*Assigned task*. Output the full listing exactly, character for character.

*Exercise data*.
=-=-=-=-=
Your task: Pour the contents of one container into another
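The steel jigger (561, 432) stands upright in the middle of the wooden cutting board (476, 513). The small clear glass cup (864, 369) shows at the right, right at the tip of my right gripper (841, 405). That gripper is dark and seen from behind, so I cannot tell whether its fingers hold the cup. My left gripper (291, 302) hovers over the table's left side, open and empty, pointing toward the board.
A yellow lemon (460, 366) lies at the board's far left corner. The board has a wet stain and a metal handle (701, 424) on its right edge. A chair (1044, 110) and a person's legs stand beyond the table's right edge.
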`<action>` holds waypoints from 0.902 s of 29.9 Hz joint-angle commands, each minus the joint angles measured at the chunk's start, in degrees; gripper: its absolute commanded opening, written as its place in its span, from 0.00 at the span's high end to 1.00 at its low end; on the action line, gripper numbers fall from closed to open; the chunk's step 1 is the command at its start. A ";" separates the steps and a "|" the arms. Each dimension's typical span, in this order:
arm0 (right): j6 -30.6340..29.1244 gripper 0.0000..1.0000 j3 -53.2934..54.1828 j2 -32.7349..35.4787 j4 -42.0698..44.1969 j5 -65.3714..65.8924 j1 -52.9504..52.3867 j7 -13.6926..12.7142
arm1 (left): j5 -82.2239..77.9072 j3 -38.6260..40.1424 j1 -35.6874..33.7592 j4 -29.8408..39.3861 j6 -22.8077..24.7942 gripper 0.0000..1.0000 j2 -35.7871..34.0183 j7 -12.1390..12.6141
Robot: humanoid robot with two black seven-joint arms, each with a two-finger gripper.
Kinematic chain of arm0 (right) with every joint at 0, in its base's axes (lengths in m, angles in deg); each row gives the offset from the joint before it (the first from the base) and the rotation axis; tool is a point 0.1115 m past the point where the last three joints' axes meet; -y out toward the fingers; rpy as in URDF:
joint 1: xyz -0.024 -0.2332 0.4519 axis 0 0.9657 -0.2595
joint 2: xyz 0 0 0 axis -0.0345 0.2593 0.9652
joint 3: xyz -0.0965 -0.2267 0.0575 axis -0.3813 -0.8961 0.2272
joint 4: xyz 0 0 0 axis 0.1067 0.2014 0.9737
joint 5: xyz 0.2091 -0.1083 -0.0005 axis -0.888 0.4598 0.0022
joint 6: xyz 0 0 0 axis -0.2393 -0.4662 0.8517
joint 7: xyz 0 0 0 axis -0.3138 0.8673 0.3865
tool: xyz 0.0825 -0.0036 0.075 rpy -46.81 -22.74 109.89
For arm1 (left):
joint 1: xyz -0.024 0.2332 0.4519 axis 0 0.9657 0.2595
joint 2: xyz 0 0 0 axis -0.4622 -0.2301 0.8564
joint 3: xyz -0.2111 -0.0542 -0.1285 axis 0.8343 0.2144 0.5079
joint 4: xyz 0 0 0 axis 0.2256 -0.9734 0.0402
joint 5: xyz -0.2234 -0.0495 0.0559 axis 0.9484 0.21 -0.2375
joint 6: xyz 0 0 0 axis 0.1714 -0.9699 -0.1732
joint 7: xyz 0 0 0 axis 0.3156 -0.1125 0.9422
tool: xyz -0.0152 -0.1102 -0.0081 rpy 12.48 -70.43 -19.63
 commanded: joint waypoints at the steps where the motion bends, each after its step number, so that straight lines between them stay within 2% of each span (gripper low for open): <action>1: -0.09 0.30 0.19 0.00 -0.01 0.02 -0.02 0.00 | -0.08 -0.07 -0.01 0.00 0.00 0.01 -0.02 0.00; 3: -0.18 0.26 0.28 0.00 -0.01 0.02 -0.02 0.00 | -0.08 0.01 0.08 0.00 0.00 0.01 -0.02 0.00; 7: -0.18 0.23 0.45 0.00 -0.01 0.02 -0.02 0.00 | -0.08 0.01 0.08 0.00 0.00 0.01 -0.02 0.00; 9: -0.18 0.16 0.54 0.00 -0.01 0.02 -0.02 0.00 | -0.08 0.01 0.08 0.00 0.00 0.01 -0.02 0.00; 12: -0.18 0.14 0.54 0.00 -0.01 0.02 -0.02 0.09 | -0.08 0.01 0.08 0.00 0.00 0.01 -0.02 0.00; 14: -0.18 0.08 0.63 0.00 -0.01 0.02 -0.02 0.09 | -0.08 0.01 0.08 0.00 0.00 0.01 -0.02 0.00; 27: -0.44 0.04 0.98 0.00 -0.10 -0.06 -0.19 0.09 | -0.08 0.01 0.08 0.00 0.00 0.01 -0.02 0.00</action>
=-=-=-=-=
*Exercise answer*.
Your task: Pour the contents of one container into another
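The steel jigger (561, 432) stands upright in the middle of the wooden cutting board (476, 513). The small clear glass cup (864, 369) shows at the right, right at the tip of my right gripper (841, 405). That gripper is dark and seen from behind, so I cannot tell whether its fingers hold the cup. My left gripper (291, 302) hovers over the table's left side, open and empty, pointing toward the board.
A yellow lemon (460, 366) lies at the board's far left corner. The board has a wet stain and a metal handle (701, 424) on its right edge. A chair (1044, 110) and a person's legs stand beyond the table's right edge.
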`<action>` holds waypoints from 0.902 s of 29.9 Hz joint-angle commands, each minus the joint angles measured at the chunk's start, in degrees; gripper: its absolute commanded opening, written as its place in its span, from 0.00 at the span's high end to 1.00 at its low end; on the action line, gripper numbers fall from closed to open; the chunk's step 1 is the command at its start. A ";" separates the steps and a "|" the arms. Each dimension's typical span, in this order:
arm0 (right): j6 -30.6340..29.1244 gripper 0.0000..1.0000 j3 -53.2934..54.1828 j2 -32.7349..35.4787 j4 -42.0698..44.1969 j5 -65.3714..65.8924 j1 -52.9504..52.3867 j7 -13.6926..12.7142
arm1 (left): j5 -82.2239..77.9072 j3 -38.6260..40.1424 j1 -35.6874..33.7592 j4 -29.8408..39.3861 j6 -22.8077..24.7942 gripper 0.0000..1.0000 j2 -35.7871..34.0183 j7 -12.1390..12.6141
Robot: humanoid robot with two black seven-joint arms, each with a two-finger gripper.
Kinematic chain of arm0 (right) with every joint at 0, in its base's axes (lengths in m, angles in deg); each row gives the offset from the joint before it (the first from the base) and the rotation axis; tool is a point 0.1115 m past the point where the last three joints' axes meet; -y out toward the fingers; rpy as in URDF:
joint 1: xyz -0.024 -0.2332 0.4519 axis 0 0.9657 -0.2595
joint 2: xyz 0 0 0 axis -0.0345 0.2593 0.9652
joint 3: xyz -0.0965 -0.2267 0.0575 axis -0.3813 -0.8961 0.2272
joint 4: xyz 0 0 0 axis 0.1067 0.2014 0.9737
joint 5: xyz 0.2091 -0.1083 -0.0005 axis -0.888 0.4598 0.0022
joint 6: xyz 0 0 0 axis -0.2393 -0.4662 0.8517
joint 7: xyz 0 0 0 axis -0.3138 0.8673 0.3865
tool: xyz 0.0825 -0.0036 0.075 rpy -46.81 -22.74 109.89
For arm1 (left):
joint 1: xyz -0.024 0.2332 0.4519 axis 0 0.9657 0.2595
joint 2: xyz 0 0 0 axis -0.4622 -0.2301 0.8564
joint 3: xyz -0.2111 -0.0542 -0.1285 axis 0.8343 0.2144 0.5079
joint 4: xyz 0 0 0 axis 0.2256 -0.9734 0.0402
joint 5: xyz -0.2234 -0.0495 0.0559 axis 0.9484 0.21 -0.2375
joint 6: xyz 0 0 0 axis 0.1714 -0.9699 -0.1732
joint 7: xyz 0 0 0 axis 0.3156 -0.1125 0.9422
tool: xyz -0.0152 -0.1102 -0.0081 rpy 12.48 -70.43 -19.63
 commanded: joint waypoints at the steps where the motion bends, each after its step number, so that straight lines between them stay within 2% of each span (gripper low for open): <action>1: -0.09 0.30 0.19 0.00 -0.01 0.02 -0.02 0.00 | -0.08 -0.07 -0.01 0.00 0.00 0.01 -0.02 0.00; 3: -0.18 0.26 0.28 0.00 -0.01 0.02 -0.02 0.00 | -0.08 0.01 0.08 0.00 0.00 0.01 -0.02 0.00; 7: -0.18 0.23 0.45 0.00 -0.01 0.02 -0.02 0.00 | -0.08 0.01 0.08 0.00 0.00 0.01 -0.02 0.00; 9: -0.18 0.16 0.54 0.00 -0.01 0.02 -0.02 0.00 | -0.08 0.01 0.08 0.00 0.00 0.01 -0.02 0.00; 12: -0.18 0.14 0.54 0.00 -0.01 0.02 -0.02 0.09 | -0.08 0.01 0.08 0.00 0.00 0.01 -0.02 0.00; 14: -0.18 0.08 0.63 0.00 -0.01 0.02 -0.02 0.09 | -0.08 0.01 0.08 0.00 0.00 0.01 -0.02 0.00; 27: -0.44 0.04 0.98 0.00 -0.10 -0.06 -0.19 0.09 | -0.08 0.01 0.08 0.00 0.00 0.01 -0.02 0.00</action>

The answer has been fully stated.